API-Centric Data Architectures
We at Apigee obviously believe in the power of APIs. But APIs are not just for our customers and users to build out. APIs have to be central to our product—in other words, everything we put out as a product must have an API. Perhaps not so obviously, APIs also must be the way we run our company.
We decided to put this to the test. Could an API-centric internal architecture enable us to run our company? The first thing to understand is that we run Apigee on metrics—metrics on our engineering, product usage, customer satisfaction, defects, developers—on practically anything that makes Apigee run.
Our support and sales processes run on Salesforce.com and we run our engineering on JIRA. There is a linkage between support tickets and Jira.
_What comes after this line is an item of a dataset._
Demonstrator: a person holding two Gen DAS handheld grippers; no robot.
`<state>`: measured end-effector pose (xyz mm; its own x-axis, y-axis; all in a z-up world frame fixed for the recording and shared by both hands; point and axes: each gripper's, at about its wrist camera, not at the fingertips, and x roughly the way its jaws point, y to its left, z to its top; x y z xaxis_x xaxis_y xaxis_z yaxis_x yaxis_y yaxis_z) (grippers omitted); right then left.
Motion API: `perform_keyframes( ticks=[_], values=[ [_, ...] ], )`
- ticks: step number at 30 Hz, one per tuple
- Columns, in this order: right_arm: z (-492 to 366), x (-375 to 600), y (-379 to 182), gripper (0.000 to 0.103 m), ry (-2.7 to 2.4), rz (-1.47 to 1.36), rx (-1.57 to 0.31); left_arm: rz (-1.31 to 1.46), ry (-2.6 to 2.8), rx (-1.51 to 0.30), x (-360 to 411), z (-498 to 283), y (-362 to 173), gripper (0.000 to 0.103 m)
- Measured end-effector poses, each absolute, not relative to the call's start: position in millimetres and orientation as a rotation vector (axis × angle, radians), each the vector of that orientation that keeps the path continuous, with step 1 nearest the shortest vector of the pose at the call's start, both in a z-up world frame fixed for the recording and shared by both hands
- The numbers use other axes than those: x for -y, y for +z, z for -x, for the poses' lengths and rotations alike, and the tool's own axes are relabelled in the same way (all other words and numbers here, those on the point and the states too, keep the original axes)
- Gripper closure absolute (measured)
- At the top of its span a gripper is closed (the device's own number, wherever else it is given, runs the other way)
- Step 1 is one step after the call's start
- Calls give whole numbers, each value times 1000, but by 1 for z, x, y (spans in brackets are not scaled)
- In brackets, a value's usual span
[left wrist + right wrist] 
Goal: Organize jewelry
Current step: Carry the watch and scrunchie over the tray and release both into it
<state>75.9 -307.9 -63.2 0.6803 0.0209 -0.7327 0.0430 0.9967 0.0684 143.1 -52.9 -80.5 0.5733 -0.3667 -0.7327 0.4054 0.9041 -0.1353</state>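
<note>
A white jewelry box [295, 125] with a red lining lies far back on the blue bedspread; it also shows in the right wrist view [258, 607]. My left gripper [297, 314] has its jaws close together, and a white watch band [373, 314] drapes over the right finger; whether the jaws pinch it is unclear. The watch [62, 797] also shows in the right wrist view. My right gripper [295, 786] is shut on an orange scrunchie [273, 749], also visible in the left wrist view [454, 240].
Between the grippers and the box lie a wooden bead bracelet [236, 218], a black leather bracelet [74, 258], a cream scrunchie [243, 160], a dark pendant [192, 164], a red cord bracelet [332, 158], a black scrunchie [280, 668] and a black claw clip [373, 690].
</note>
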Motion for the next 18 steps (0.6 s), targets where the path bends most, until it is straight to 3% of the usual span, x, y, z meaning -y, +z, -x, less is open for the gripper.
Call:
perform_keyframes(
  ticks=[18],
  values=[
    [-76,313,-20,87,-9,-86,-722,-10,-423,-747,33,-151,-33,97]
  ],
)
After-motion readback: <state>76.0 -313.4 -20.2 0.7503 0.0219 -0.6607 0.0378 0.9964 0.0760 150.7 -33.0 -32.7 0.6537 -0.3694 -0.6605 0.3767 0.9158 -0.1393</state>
Our product’s cloud deployment is obviously independent of Salesforce.com (it runs on Amazon).
The first challenge we had to solve was the key map between these two systems. Once we built an API layer that did that, we had clean data that was uniform and common across two systems that were not naturally linked. Any API-centric data architecture needs some key mapping. Lucky for us, we have built exactly such a system: Apigee Edge. The key map is just a state that Apigee Edge maintains.
The second challenge we faced was when to do bulk load and when to call into the source system. It is obvious that for complex analysis, one needs data in—guess what?—a database system. So we wrote our own crawler that got all the relevant information from the source systems using our data APIs. So any data-centric architecture requires some mechanism to convert APIs that return some atomic information into bulk loads. We did this by writing a program in Python.
Of course, we could not fully depend on bulk loads—new data elements and even APIs get added every day. This is a particular strength of leveraging APIs, which are often versioned, over more traditional extract, transform, and load (ETL) processes (more on this in an upcoming blog post). ETL will stay, but will also need to transform to be more API-centric.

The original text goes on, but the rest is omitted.